Outside the warehouse, Kinkaku and Ginkaku seemed to be beside themselves rolling on the floor in laughter.
“These Shimogamo brothers really are such fools!” hooted Kinkaku. “Failure to plan is a plan for failure, as they say!”
“Can I use the Fūjin Raijin fan, Kinkaku? Can I start flapping away?”
“Stay cool as a cucumber, Ginkaku. Wait until we’ve pinned down Yaichirō’s location. Perhaps he’s at Nanzenji? And where has Kaisei run off to? If anything goes amiss, our plan will go up in smoke.”
“After we catch Yaichirō and Auntie, it’s just Yasaburō, right? He’s going to be a pain in the butt.”
“Don’t get fainthearted now. Father is sure to catch him, and if somehow he gets away, I’ll be sure to get him.”
“You’re so clever now, Kinkaku! You’re so clever it scares me a little. By the way, what do we do with the frog in the well?”
“Him? Just leave him there. He’s completely useless.”
And Kinkaku and Ginkaku walked away.
Yashirō slammed himself against the iron door and called for help, but auxiliary warehouse #1 was just a storehouse for junk, so nobody ever came by. He knew that his family was in danger, but had no way to contact them.
Before long an earthshaking tremor rumbled through the warehouse, and the roof began to rattle like someone was throwing stones at it.
The thunderstorm had arrived.
He couldn’t stand thinking of Mother out there running helter skelter to escape Lord Raijin.
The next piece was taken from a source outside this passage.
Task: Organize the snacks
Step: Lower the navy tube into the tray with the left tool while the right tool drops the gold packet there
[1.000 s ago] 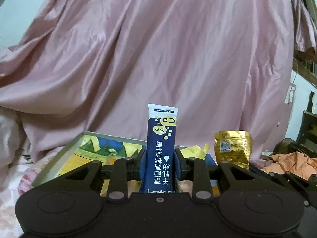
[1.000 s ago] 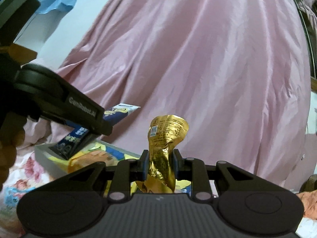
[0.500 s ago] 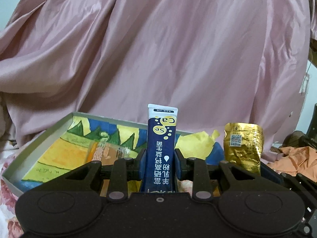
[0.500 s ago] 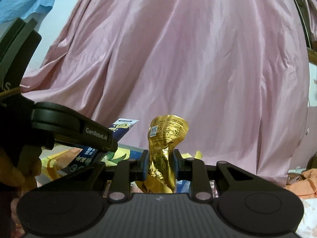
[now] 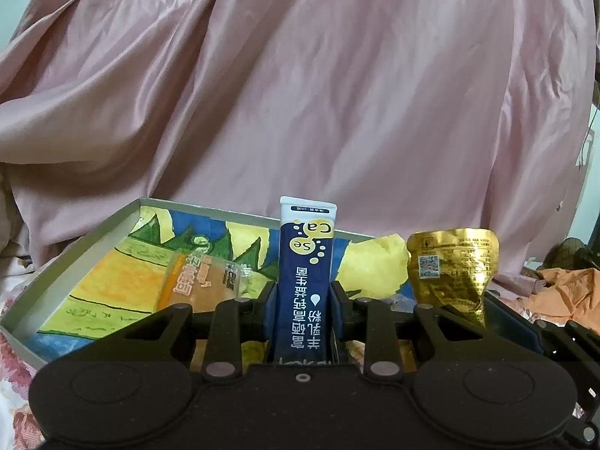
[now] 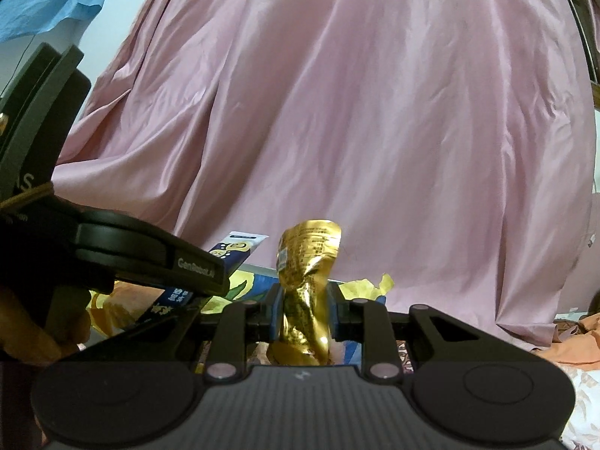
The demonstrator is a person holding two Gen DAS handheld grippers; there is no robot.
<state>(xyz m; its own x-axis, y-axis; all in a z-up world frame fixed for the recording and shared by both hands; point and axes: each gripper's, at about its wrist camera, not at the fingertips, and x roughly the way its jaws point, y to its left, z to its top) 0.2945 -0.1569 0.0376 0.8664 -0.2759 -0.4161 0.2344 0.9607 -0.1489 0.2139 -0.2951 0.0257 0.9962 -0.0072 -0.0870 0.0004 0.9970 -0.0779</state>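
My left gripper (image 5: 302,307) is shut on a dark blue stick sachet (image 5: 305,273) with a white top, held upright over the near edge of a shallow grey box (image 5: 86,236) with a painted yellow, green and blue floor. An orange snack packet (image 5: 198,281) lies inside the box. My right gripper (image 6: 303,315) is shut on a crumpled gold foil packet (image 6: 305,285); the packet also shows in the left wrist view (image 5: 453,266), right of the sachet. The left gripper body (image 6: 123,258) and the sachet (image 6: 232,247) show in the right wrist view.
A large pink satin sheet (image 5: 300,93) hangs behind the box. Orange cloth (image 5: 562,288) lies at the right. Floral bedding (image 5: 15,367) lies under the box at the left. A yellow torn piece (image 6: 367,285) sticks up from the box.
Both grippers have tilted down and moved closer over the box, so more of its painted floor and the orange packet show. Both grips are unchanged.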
The seconds ticked by. He screamed and hurled himself at the door until he was completely exhausted, and only then did he throw himself into the pile of switchboards to weep.
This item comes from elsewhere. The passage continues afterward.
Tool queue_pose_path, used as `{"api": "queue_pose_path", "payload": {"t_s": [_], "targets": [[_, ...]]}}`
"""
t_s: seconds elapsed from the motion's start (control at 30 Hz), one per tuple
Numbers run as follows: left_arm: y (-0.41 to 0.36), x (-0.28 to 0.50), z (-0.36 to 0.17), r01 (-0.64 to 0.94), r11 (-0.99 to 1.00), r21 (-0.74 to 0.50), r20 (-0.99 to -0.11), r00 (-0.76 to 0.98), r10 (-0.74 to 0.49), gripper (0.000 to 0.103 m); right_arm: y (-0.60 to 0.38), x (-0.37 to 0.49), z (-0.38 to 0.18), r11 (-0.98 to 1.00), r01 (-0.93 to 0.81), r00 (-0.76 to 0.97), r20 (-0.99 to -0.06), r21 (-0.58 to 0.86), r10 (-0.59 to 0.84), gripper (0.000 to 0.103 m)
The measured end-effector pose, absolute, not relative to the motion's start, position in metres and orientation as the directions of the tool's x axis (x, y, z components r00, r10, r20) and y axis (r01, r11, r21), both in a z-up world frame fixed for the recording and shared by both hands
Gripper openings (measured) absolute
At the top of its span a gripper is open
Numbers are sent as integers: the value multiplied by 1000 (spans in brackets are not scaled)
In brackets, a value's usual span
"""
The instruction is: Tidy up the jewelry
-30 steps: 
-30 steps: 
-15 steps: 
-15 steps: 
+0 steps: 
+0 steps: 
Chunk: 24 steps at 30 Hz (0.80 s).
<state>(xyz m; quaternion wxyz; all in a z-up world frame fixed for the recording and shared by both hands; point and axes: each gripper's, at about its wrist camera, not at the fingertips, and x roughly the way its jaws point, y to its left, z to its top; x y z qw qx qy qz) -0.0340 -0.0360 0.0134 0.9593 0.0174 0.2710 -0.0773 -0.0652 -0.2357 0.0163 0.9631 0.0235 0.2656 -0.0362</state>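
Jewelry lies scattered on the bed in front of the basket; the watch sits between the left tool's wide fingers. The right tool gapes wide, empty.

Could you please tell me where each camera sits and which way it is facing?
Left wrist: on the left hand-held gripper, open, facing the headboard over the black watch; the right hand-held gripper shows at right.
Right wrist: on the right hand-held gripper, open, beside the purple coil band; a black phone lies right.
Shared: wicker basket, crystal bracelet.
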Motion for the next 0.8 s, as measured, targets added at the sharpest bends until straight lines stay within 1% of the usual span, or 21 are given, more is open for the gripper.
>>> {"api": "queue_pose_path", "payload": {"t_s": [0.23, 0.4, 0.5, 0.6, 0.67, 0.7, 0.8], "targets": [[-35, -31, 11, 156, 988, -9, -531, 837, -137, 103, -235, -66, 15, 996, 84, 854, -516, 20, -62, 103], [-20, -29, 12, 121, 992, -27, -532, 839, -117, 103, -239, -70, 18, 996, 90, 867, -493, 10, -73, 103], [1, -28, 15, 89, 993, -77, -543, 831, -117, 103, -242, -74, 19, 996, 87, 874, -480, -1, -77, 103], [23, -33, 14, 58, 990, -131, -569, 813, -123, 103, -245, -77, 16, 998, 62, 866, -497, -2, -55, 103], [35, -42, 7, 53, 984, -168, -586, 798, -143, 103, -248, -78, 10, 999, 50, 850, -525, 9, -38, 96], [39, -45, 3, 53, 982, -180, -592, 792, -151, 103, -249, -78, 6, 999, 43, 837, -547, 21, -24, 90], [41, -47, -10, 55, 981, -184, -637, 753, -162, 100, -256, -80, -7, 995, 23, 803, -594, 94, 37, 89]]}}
“Mother! Yaichirō!” he cried, as the sound of the rain falling on the roof of the warehouse drowned out his sobs.
◯
Utterly ignorant of what his little brother was going through at that precise moment, Yaichirō madly spurred the automaton rickshaw on through the lashing storm, heading toward the Tadasu Forest.
He had planned to head to Sensuirō in Kiyamachi after a short visit to Nanzenji. But in the midst of their meeting he abruptly cut things short and dashed pell mell through the driving rain, out of worry for Mother.
Just as he was flying down Reisen Street past the Ebisugawa power station, a young tanuki came tumbling straight into his path. Attempting to avoid a collision the rickshaw overturned violently, and Yaichirō was flung into the street in the pouring rain. He struck his knee hard on the pavement, and as he howled in pain he returned to his tanuki form and was immediately scooped up by Ebisugawa’s henchmen. The young tanuki that was the source of the commotion was merely a stuffed animal, thrown by a minion hidden in the trees along the road.
The Ebisugawa Guard Corps stuffed Yaichirō into a cage and tossed him into a car. He was taken to a building to the west of the Kamiya Bridge in Kiyamachi. The walls on the first floor were bare concrete, and indeterminately old wooden racks were filled with faded, mouldering magazines. Only an empty birdcage hanging by one of the walls provided an eerie touch of gentility. At first glance it looked simply like an old secondhand bookstore, seemingly uninterested in turning a profit and devoid of customers, but in actuality it was running a brisk trade selling Faux Denki Bran under the table.
The Ebisugawa Guard Corps carried Yaichirō’s cage into the shop and went through a door at the back of the store. The room behind the door was just as drab, lit by a single bare lightbulb dangling from the ceiling. Surrounding him were innumerable sake bottles: this was how the Faux Denki Bran manufactured at the distillery was transported to distributors throughout Kyōto, night after night.
Yaichirō’s attention fell upon another cage also holding a captive tanuki in the corner of the storeroom.
It was Mother.
Tears of frustration sprang to Yaichirō’s eyes as the Ebisugawa Guard Corps set his cage on the cold concrete floor and left the room.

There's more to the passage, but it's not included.